L’acqua copre il 71 per cento della superficie della Terra ma per la maggior parte è composta da acqua salata e anche quella dolce non è sempre accessibile: solo lo 0,3 si trova nei fiumi e nei laghi e può essere utilizzata dall’uomo. Il pericolo di tensioni e conflitti legati all’accesso e al controllo delle scarse risorse idriche da diversi anni è al centro del dibattito degli analisti di tutto il mondo. E sono in molti a considerare che le guerre del nostro secolo scoppieranno a causa delle dispute per il controllo del cosiddetto oro blu, soprattutto nelle aree in cui scarseggia e l’approvvigionamento dipende da fiumi e laghi transfrontalieri.

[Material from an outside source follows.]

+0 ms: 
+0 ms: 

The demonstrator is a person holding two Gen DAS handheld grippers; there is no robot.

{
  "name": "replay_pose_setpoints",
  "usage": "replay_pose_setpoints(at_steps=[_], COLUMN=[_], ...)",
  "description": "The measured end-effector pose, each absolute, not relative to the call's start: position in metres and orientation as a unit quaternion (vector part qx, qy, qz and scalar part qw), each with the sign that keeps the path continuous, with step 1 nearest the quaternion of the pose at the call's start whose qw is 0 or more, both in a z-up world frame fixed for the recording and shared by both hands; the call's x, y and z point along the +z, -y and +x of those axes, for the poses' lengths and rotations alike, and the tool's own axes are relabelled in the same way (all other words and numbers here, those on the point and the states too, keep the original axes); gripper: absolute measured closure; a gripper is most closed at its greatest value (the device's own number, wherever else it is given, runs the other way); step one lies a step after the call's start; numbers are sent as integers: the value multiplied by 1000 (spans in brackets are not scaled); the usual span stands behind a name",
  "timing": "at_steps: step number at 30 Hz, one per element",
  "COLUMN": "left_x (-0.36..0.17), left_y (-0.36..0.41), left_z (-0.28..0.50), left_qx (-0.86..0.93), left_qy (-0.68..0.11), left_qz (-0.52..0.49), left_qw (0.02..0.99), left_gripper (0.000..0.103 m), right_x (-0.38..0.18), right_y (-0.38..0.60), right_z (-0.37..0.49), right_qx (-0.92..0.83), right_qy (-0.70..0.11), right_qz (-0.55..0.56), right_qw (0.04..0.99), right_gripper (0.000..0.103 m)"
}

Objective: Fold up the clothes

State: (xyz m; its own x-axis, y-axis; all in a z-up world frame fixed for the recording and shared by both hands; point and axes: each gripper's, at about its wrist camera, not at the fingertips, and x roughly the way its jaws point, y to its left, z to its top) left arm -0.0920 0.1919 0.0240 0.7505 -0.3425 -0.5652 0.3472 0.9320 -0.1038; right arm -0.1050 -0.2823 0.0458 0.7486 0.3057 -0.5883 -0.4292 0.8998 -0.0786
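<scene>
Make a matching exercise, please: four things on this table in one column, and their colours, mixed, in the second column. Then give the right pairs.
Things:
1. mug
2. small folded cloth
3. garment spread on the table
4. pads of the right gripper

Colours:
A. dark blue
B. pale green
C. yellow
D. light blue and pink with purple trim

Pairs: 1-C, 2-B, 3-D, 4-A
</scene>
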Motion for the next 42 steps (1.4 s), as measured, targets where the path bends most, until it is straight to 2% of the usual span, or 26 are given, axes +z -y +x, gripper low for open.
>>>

Ismail Serageldin, ex vicepresidente della Banca Mondiale:

nel 1995 avvertì: “Se le guerre del XX secolo sono state combattute per il petrolio, quelle del XXI secolo avranno come oggetto l’acqua”.  Anche Papa Francesco pochi giorni fa ha affermato: “Mi chiedo se in questa terza guerra a pezzi siamo in cammino verso la grande guerra mondiale per l’acqua.

Se la centenaria guerra tra le città sumere di Umma e Lagash per il controllo del fiume Tigri risale al 2500 a.C., ancora oggi sono diverse le regioni soggette a forti tensioni per la gestione delle risorse idriche strategiche. Molti conflitti per l’acqua – come sostiene l’ambientalista indiana Vandana Shiva – non sono facilmente riconoscibili in quanto mascherati da contrasti etnici, religiosi o sociali. Ciònonostante la condivisione dell’acqua è diventata un motivo di tensioni geopolitiche internazionali e molti governi hanno fatto della questione idrica una priorità di sicurezza nazionale.